- Born: April 21, 1945 (age 81)
- Occupations: Journalist; screenwriter;
- Spouse: Barbara Weisberg (m. 1996)
- Children: 3

= David Black (writer) =

American writer

David Black is an American journalist, biographer, novelist and screenwriter. His investigative journalism has appeared in The New York Times Magazine, New York and Harper's among other periodicals. He received the National Magazine Award for Reporting from the American Society of Magazine Editors for his two-part article on the AIDS epidemic, "The Plague Years," published in Rolling Stone in 1985. Black’s twelve books include The King of Fifth Avenue: The Fortunes of August Belmont, a biography of the influential 19th century banker that was one of 1981’s New York Times Notable Books. He has written and produced television programming for the police and courtroom dramas "Hill Street Blues," "Miami Vice," "CSI Miami," "Cop Shop," Sydney Lumet’s "100 Centre Street," and "Law & Order," co-writing the first on-air episode of "Law & Order" in 1990, as well as writing later episodes. In 2000, Black’s script for the television drama "The Confession" received the Writers Guild Award for best long-form adapted screenplay from the Writers Guild of America.

== Early life and education ==
David Black (born April 21, 1945) graduated from Classical High School in Springfield, MA in 1963 and Amherst College in Amherst, MA, in 1967. At Amherst, he was a student of poet and playwright Archibald MacLeish, about whom he later wrote the essay "Me and MacLeish".

== Career ==
Black began his career in the 1970s as a journalist, and his work has subsequently appeared in the Atlantic Monthly, Cosmopolitan, Granta, Harper’s, The New York Times Magazine, New York, Playboy, New Times, Rolling Stone, and the Village Voice. His articles cover subjects related to arts and culture such as "Commune Children," [New Times, April 1976]; along with long-form investigative pieces such as "The Making of a Doctor," [New York Times Magazine, 5/23/82] and the award-winning two-part article "The Plague Years" [Rolling Stone, March and April 1985].
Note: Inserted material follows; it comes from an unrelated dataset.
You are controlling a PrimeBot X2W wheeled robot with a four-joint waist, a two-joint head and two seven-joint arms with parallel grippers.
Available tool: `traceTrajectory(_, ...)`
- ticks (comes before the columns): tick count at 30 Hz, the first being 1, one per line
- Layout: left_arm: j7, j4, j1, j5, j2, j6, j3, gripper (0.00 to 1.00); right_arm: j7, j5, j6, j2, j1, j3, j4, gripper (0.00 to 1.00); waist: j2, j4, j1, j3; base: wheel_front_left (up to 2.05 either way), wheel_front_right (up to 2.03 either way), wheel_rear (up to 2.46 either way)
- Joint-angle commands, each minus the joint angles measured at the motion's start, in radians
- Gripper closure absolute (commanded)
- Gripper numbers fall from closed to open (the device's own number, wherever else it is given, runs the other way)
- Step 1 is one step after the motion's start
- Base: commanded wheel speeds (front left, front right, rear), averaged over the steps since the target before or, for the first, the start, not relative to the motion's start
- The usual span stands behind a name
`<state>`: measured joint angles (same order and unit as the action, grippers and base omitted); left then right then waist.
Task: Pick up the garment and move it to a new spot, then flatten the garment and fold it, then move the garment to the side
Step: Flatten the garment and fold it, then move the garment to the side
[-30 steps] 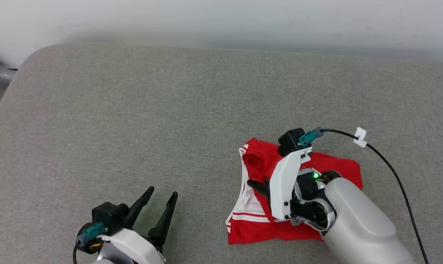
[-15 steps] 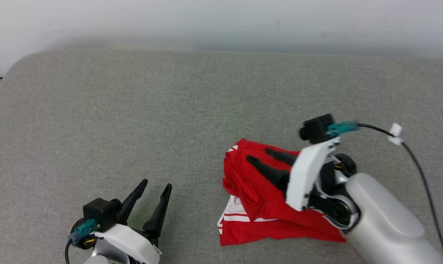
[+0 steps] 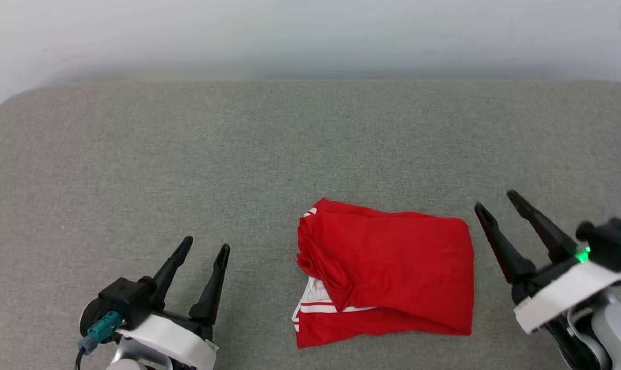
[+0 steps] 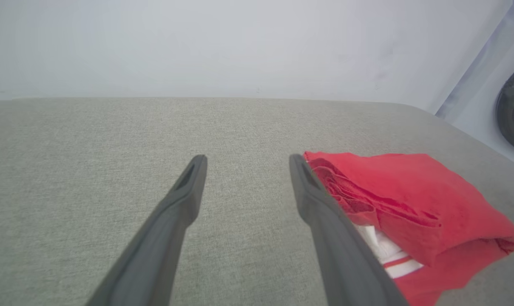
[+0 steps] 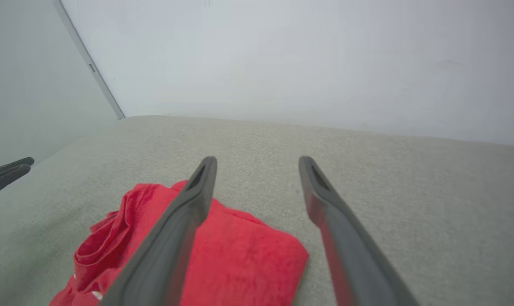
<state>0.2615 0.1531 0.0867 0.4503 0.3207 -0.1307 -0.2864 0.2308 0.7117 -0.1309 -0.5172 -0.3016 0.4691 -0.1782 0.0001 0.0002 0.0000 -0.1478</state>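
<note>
The garment (image 3: 392, 267) lies folded into a rough red rectangle on the grey cushion, with white striped trim showing at its lower left edge. My right gripper (image 3: 496, 201) stands open just right of it, apart from the cloth, nothing between its fingers. My left gripper (image 3: 205, 245) is open at the lower left, well clear of the cloth. In the left wrist view the garment (image 4: 410, 199) lies right of the open fingers (image 4: 180, 199). The right wrist view has the garment (image 5: 239, 259) below and left of its open gripper (image 5: 257, 163).
The grey cushioned surface (image 3: 187, 154) stretches wide to the left and behind the garment, bounded by a pale wall (image 3: 310, 36) at the back. Its rounded corner (image 3: 2, 108) is at the far left. The left gripper's dark fingertips (image 5: 10, 168) show at the right wrist view's left edge.
My right gripper let go of the garment, opened and drew back to the right. The top layer now lies folded over flat. The camera also shifted.
</note>
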Motion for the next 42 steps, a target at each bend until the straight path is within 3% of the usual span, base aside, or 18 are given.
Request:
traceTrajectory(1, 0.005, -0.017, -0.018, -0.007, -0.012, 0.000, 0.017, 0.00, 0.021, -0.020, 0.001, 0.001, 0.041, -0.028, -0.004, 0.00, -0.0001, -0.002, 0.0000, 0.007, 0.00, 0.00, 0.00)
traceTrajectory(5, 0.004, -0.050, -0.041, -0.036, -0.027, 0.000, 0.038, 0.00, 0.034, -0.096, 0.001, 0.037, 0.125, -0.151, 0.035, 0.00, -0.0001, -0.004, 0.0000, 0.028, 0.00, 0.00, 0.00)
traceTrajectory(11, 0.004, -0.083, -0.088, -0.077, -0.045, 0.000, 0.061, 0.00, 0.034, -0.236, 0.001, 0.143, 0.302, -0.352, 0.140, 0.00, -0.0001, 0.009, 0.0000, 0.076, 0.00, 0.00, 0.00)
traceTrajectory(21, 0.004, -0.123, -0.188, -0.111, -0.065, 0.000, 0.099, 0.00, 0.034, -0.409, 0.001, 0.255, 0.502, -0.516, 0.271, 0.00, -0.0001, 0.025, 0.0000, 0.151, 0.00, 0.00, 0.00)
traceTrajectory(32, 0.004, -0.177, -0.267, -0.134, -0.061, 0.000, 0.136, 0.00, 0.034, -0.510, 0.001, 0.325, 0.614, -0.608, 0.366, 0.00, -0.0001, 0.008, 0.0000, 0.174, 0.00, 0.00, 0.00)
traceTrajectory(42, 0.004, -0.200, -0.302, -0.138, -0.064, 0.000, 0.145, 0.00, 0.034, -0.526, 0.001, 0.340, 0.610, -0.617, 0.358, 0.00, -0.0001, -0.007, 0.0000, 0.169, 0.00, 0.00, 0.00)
From 1982 to 1986, Black taught at Mount Holyoke College as a writer-in-residence, almost forty years later writing the essay "Baldwin and Me" about his colleague there, James Baldwin.

In the late 1980s, Black went to work as a television scriptwriter, story editor, and producer, contributing to multiple television shows and series over the next two decades, concentrating primarily on police procedurals and courtroom dramas. Programs have included Hill Street Blues, Miami Vice, Law & Order, The Cosby Mysteries, Cop Shop, CSI Miami, and Sydney Lumet’s 100 Centre Street.
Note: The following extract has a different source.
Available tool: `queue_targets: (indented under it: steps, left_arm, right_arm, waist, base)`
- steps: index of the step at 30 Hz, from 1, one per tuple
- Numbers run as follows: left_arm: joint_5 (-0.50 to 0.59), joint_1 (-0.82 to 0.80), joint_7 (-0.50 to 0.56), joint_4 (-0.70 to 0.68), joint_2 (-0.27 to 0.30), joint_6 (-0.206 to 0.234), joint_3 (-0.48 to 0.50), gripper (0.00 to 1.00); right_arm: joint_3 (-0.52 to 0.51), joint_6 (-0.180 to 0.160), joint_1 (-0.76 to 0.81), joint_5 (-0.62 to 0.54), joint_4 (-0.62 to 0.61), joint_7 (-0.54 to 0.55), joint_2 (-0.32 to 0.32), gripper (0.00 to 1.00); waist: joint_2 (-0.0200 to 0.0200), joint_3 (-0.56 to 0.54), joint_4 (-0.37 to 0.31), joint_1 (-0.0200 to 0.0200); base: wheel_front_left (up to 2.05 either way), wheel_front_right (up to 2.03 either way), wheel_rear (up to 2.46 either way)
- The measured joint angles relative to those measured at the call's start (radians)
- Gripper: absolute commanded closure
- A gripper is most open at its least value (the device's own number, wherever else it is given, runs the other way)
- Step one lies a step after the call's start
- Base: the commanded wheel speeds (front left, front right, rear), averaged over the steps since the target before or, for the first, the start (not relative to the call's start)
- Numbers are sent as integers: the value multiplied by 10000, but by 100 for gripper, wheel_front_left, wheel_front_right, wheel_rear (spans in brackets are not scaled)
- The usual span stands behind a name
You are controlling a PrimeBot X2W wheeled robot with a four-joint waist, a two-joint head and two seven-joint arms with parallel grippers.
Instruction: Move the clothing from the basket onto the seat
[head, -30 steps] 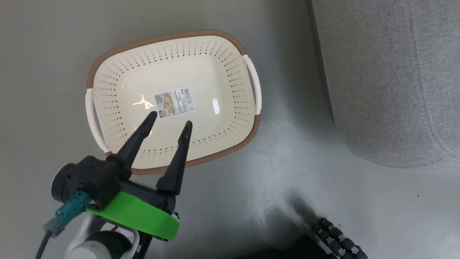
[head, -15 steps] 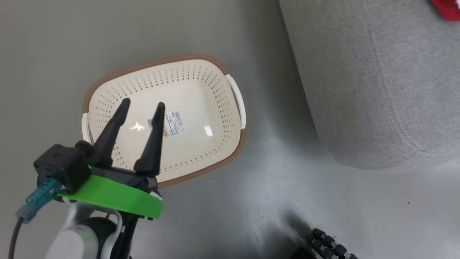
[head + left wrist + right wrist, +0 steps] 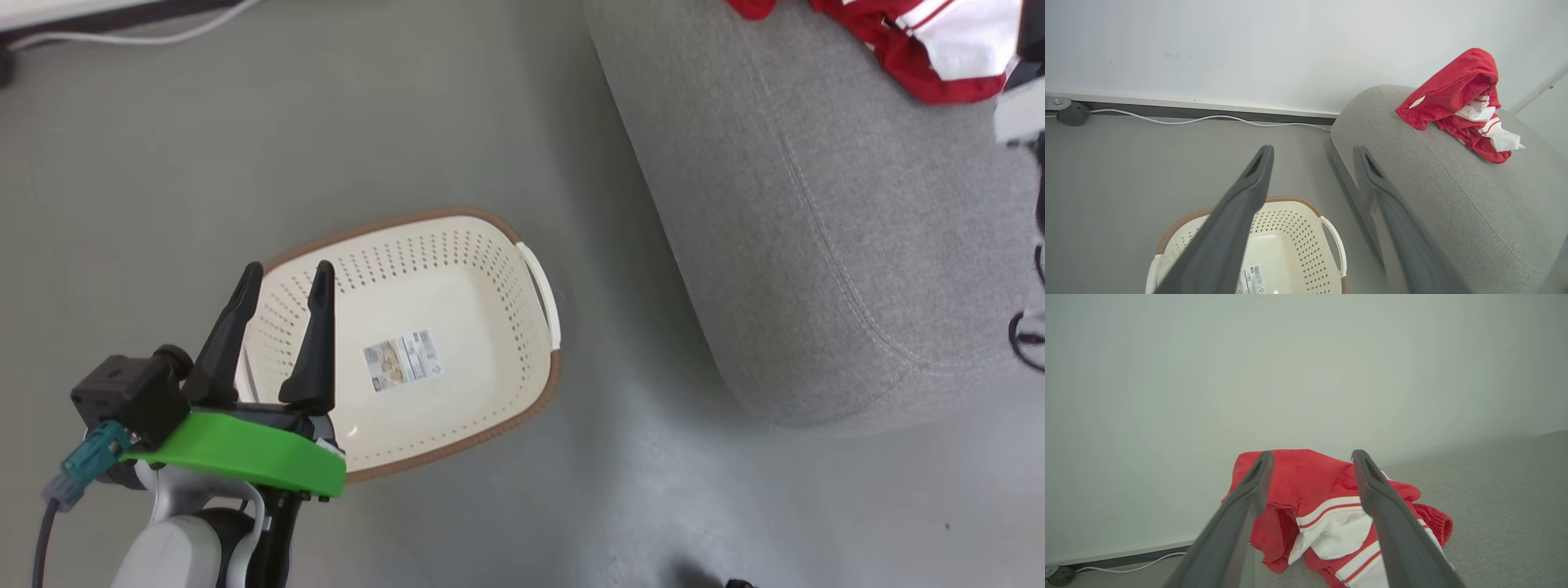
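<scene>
The cream basket with a brown rim stands on the grey floor, holding nothing but a label on its bottom. My left gripper hangs open over the basket's left end with nothing between its fingers; the left wrist view shows this gripper above the basket. The red and white clothing lies bunched on the light-grey seat, on its rounded end. In the right wrist view my right gripper is open just in front of the clothing, its fingers spread to either side.
A white cable runs along the foot of the pale wall behind the basket. Part of my right arm shows at the right edge of the head view, over the seat. Grey floor separates basket and seat.
The head camera has shifted, so the basket sits lower in the picture and the seat's top with the clothing has come into view. My left gripper stays open over the basket.
</scene>
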Motion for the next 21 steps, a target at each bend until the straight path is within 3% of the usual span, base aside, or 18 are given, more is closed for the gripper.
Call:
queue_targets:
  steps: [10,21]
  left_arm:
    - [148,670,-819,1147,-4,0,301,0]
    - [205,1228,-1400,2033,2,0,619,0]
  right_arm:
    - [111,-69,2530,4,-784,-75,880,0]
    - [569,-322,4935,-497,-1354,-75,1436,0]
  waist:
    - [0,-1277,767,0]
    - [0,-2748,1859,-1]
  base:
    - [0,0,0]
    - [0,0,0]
During the course of his career, Black has written six novels--Like Father, Minds, Peep Show, An Impossible Life, The Extinction Event, and Fast Shuffle-- and six nonfiction books in diverse genres including biography, medicine, and true crime: Ekstasy, Murder at the Met, The King of Fifth Avenue: The Fortunes of August Belmont, Medicine Man, The Plague Years, and Ripped Apart.
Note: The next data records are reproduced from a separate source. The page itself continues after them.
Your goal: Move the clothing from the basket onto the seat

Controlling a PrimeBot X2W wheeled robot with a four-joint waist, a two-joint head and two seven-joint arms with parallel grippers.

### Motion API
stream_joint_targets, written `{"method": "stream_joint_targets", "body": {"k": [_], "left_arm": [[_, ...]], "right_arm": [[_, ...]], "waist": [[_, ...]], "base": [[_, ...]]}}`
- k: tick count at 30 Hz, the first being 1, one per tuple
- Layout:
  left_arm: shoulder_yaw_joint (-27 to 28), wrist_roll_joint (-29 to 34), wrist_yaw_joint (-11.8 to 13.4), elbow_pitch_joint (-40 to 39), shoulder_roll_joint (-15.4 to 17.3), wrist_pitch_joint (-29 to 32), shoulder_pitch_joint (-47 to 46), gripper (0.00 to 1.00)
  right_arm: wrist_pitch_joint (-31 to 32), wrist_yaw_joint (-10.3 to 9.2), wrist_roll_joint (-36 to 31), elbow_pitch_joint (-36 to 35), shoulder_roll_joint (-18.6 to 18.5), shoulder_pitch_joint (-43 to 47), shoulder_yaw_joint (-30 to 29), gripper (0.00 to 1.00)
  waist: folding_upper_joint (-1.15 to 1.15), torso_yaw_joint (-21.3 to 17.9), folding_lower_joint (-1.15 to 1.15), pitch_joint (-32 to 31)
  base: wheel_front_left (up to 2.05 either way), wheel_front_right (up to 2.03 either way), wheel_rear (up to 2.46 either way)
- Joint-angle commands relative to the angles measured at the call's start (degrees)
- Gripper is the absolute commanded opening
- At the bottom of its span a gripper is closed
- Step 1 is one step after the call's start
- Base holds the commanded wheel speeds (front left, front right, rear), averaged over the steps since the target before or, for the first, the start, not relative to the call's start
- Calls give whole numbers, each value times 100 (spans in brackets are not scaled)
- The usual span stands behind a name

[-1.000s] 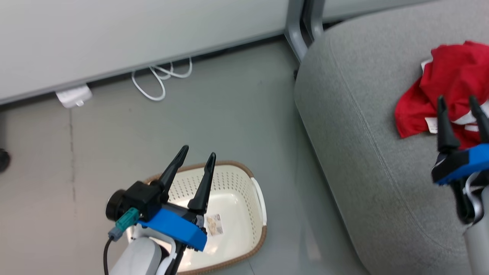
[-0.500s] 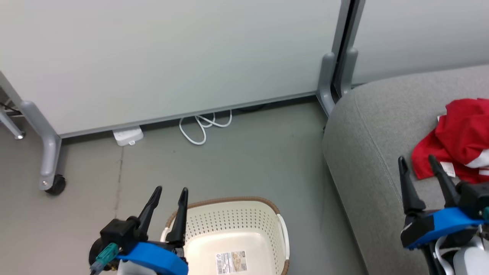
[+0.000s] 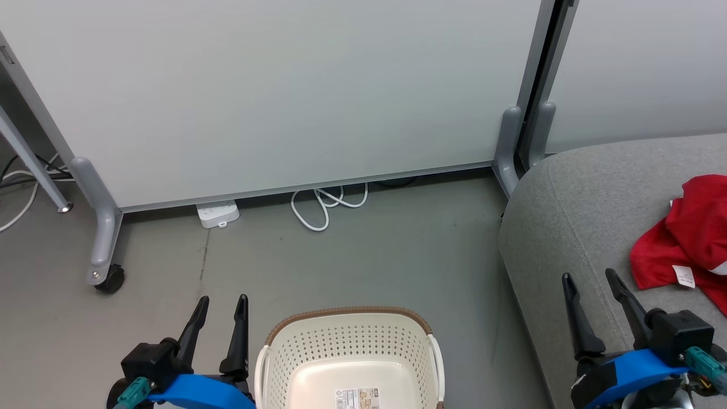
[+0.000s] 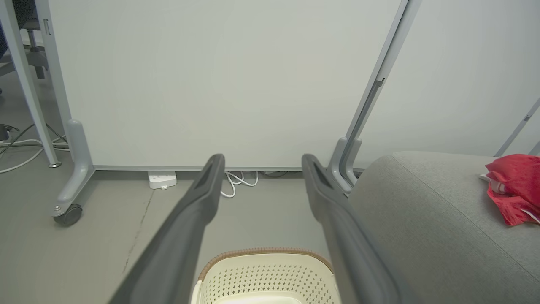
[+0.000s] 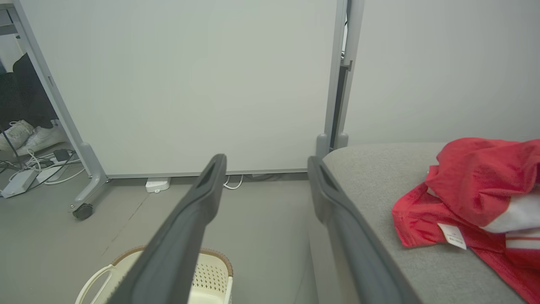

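Observation:
The red clothing (image 3: pixel 690 227) lies bunched on the grey seat (image 3: pixel 573 216) at the right, a white label showing at its near edge. The cream basket (image 3: pixel 346 346) stands on the floor at the bottom centre, and a sticker shows on its floor. My left gripper (image 3: pixel 223 297) is open just left of the basket's rim, with nothing between its fingers. My right gripper (image 3: pixel 588 274) is open over the seat's front edge, apart from the clothing and to its left. The wrist views show both grippers (image 4: pixel 262 157) (image 5: pixel 266 157) open, with the clothing (image 5: pixel 476 190) off to the right.
White partition panels stand behind on grey feet, one with a caster (image 3: pixel 108 278). A power strip (image 3: pixel 217 214) and a looped white cable (image 3: pixel 326 204) lie at their base. White shoes (image 5: pixel 25 135) and more cables show at the far left in the right wrist view.
The head camera has swung, so the whole picture shifted. My left gripper has drawn off the basket to its left side, and my right gripper has pulled back from the clothing. Both stayed open.

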Motion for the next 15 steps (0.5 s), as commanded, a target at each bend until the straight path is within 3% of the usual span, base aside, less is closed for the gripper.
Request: {"method": "stream_joint_targets", "body": {"k": [1,15], "left_arm": [[41,22,-16,26,5,-15,66,100],[167,57,-16,120,-39,-15,107,100]], "right_arm": [[-10,3,-14,4,33,133,20,100],[4,3,73,56,101,227,129,100]], "waist": [[0,12,1,-9],[0,34,1,-47]], "base": [[0,0,0],[0,0,0]]}}
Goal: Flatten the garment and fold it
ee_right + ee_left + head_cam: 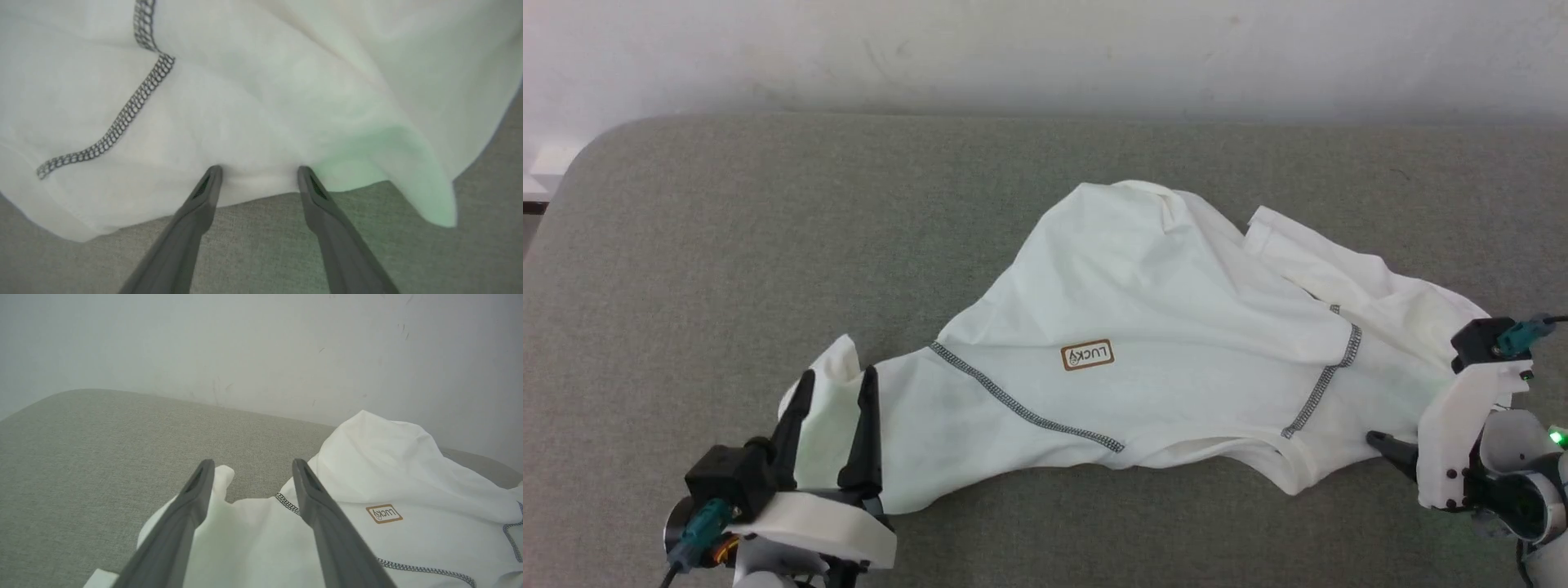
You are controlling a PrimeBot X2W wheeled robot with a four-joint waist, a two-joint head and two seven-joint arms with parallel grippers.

In  2006, Black collaborated with Shakespeare scholar Gary Taylor, joint editor of The Oxford Shakespeare, to produce the first theatrical reading of Taylor’s reconstruction of "The History of Cardenio", considered one of William Shakespeare’s lost plays. Black gathered Oscar- and Tony-winning actors Richard Dreyfuss, Whoopi Goldberg and James Naughton to participate In the New York reading. Black and Taylor later produced a staged performance of "The History of Cardenio" at the Williamstown Theater in Williamstown, MA.

== Awards and honors ==
Black’s short story, "Laud", published by the Atlantic Monthly in January 1973, received an Atlantic "First" Award. In 1981, his biography The King of Fifth Avenue was named a New York Times Notable Book. "The Plague Years", a two-part investigative article about the AIDS epidemic published in Rolling Stone in 1985, won a National Magazine Award for Reporting from the American Society of Magazine Editors. That same year, Murder at the Met, Black’s nonfiction thriller about the death of a young violinist in New York City, received an Edgar Allan Poe Award nomination from the Mystery Writers of America for the best book of fact-based crime. His Law & Order episode "Carrier" also was Edgar Award-nominated for best episode in a TV series. In 2000, Black won the Writers Guild Award for best adapted long-form screenplay for his script "The Confession," adapted from the novel Fertig by Sol Yurick.  The film starred Amy Irving, Alec Baldwin, and Ben Kingsley.

== Personal life ==
Black married Deborah Hughes Keen in 1968, and they subsequently divorced. In 1996, Black married Barbara Weisberg. He has three adult children.

Black is a member of the Century Association, the Players, and the Explorers Club.